The first solution starts with an existing donor organ, such as a liver. First, Wake Forest bioengineers place it in a shaker, much like a washing machine, with mild detergents for about two weeks.

“After going through the shaker, you could hold the organ and it would look and feel like the organ, but it would have no cells,” Atala said. “Essentially, we’d preserved the skeleton of the organ.”

This skeleton is made of collagen, a protein found in the body’s connective tissue and its extracellular matrices. Like the electrospun matrix, the collagen matrix provides the structure and mechanical forces cells need to divide and take on organ-related functions. The organ skeleton is then deposited with the patient’s liver cells, which repopulate the organ, bringing it back to life with many of the functions of a human liver.

Although this method is promising, it still means waiting for a donor organ with which to work. 3D printing may offer a way around that. This method takes a lot more understanding of the organ itself, but promises to free patients from waiting for a donor organ.

“There’s so much going on in an organ like the heart that we can’t see unless we start from scratch,” Atala said. “We’re looking at the structure from a 360-degree perspective to make sure we can replicate the functionality of the organ in every way possible, or it won’t survive.”

One way to do that is to keep building organs and learn from the builds. To that end, Atala and his team have engineered over a dozen printers to carry out the complex processes of building a solid organ. The printers operate like color ink-jet printers, but instead of ink, their cartridges contain cells segregated by type.

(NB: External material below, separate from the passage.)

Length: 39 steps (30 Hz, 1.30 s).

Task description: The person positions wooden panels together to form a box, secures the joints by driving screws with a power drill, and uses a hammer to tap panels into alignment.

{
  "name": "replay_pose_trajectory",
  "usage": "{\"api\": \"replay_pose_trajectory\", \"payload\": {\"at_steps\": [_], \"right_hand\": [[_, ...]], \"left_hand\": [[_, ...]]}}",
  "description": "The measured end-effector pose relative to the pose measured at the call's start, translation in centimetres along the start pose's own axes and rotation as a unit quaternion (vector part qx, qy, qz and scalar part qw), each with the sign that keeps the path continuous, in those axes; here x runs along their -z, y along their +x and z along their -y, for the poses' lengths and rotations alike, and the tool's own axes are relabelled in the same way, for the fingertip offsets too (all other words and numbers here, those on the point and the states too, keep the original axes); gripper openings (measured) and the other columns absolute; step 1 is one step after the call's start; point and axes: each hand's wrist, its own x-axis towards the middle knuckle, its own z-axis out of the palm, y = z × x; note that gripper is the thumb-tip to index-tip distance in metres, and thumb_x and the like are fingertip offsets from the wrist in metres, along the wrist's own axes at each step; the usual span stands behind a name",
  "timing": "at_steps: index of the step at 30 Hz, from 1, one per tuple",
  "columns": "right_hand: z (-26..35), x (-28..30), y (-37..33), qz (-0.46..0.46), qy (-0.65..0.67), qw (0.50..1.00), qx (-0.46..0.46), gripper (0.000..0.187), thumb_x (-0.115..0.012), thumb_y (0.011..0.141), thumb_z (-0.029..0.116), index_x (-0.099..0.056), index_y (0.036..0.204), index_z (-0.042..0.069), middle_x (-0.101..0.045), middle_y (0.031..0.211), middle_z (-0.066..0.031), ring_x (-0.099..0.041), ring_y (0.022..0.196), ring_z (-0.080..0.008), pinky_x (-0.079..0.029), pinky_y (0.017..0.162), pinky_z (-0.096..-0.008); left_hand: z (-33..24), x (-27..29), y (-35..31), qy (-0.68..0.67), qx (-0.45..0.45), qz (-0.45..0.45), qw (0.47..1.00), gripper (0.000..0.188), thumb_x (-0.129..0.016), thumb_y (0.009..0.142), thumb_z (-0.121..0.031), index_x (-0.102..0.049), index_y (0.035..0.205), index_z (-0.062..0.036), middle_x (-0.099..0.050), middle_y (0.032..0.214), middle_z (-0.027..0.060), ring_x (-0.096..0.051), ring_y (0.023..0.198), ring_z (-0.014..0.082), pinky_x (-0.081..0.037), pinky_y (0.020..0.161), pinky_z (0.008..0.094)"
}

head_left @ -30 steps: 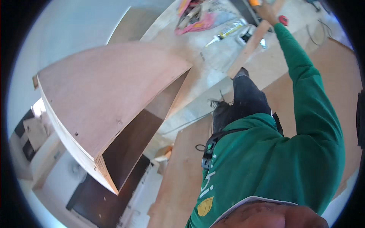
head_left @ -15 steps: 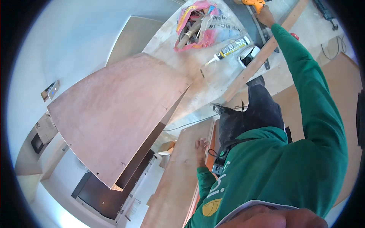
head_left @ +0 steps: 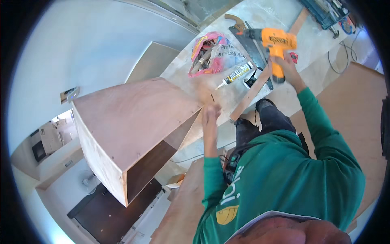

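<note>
The drill [head_left: 279, 38] is above and to the right of the box [head_left: 138, 118], raised in the right hand [head_left: 289, 69]. The fingers there curl round its upright handle, pressed against it; the chuck points left, towards the side the box is on. The left hand [head_left: 211, 113] is at the box's right-hand corner; blur hides whether its fingers are spread or together, and I cannot tell if they touch the panel.

The drill looks stiff, hard-shelled and fairly weighty, likely top-heavy with its motor body above the grip. The handle, just under the body, seems the best hold; the chuck is a poor one. The box, open at its near side, looks rigid but bulky and probably awkward for one hand; its panel edges should give the surest hold, its broad smooth top little.

Beyond the box's right corner lie the bag [head_left: 218, 65], the tube [head_left: 239, 73] and the strip [head_left: 252, 92].
</note>
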Motion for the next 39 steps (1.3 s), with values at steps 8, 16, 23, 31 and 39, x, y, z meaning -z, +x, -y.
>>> {"api": "replay_pose_trajectory", "payload": {"at_steps": [8, 16, 23, 31, 39], "right_hand": [[7.6, -7.3, -12.1, 0.119, 0.117, 0.985, -0.04, 0.033, -0.071, 0.089, 0.018, -0.059, 0.115, 0.002, -0.065, 0.083, -0.0049, -0.064, 0.067, -0.0133, -0.053, 0.061, -0.0285], [9.5, -12.3, -17.4, 0.068, -0.021, 0.996, 0.057, 0.026, -0.072, 0.092, 0.014, -0.063, 0.112, 0.0, -0.064, 0.081, -0.0027, -0.063, 0.068, -0.0109, -0.052, 0.061, -0.0271], [8.4, -16.1, -20.6, -0.025, -0.124, 0.976, 0.179, 0.026, -0.073, 0.092, 0.015, -0.066, 0.114, 0.002, -0.069, 0.092, -0.0031, -0.065, 0.078, -0.0134, -0.054, 0.071, -0.0302], [7.3, -16.9, -22.8, 0.114, -0.178, 0.949, 0.232, 0.023, -0.073, 0.088, 0.01, -0.062, 0.106, 0.001, -0.067, 0.093, -0.0104, -0.065, 0.082, -0.0234, -0.052, 0.074, -0.0362], [7.5, -16.9, -24.6, 0.085, -0.111, 0.965, 0.222, 0.026, -0.074, 0.087, 0.009, -0.061, 0.109, 0.001, -0.067, 0.098, -0.0101, -0.063, 0.086, -0.0203, -0.052, 0.079, -0.0341]], "left_hand": [[-9.7, -8.5, 1.6, -0.422, 0.022, 0.232, 0.876, 0.096, -0.043, 0.093, -0.076, -0.029, 0.153, -0.0026, -0.054, 0.137, 0.0157, -0.053, 0.125, 0.0317, -0.039, 0.11, 0.0457], [-13.1, -10.4, -2.5, -0.503, 0.0, 0.163, 0.849, 0.057, -0.057, 0.093, -0.066, -0.058, 0.074, -0.0125, -0.06, 0.075, 0.005, -0.061, 0.08, 0.0261, -0.052, 0.084, 0.0437], [-14.8, -9.2, -3.5, -0.496, 0.008, 0.198, 0.845, 0.041, -0.063, 0.098, -0.045, -0.05, 0.071, -0.0168, -0.05, 0.062, -0.0033, -0.055, 0.064, 0.0161, -0.052, 0.073, 0.0377], [-13.8, -6.9, -5.2, -0.405, 0.042, 0.295, 0.864, 0.037, -0.061, 0.1, -0.043, -0.05, 0.075, -0.019, -0.043, 0.058, -0.0064, -0.05, 0.053, 0.0113, -0.051, 0.062, 0.0339], [-12.8, -7.4, -5.0, -0.369, 0.062, 0.329, 0.867, 0.037, -0.06, 0.102, -0.04, -0.046, 0.075, -0.0183, -0.042, 0.057, -0.0058, -0.05, 0.053, 0.0113, -0.053, 0.062, 0.0347]]}}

To start, the bioprinter is loaded up with patient and organ information, a blueprint of what to build. Through a system of nozzles, the printer deposits layers of cells as a thick gel. This slowly generates the organ structure while preserving the life of the cells embedded within it.

While the team is still mastering this topographical form of engineering, 3D printing gives researchers a chance to work out the details. Through trial and error, they have been successfully programming the printers to deposit even the tiniest blood vessels within a complex organ.

Is 3D Bioprinting the Future of Organ Transplantation?

No matter which of these techniques the team uses, it takes about four to six weeks to build a healthy replacement for a patient. Because the replacement tissue or organ is made from the patient’s own cells, there is practically no likelihood of rejection—meaning patients heal quicker than ever before and do not need to take drugs to keep their immune system from attacking the transplant.

“To be able to create these structures with a patient’s own cells to where they really can adapt and heal, that’s the hope for us,” Atala said. “We want to make sure that we can reach as many patients as we can.”

Atala says the more simplified structures like skin and blood vessels have already had successful human trials and will be in the clinic within a couple of years. Solid organs will take much longer.

It’s been a remarkable journey for Atala and his advances have laid the foundation and knowledge base for successful human cell tissue generation.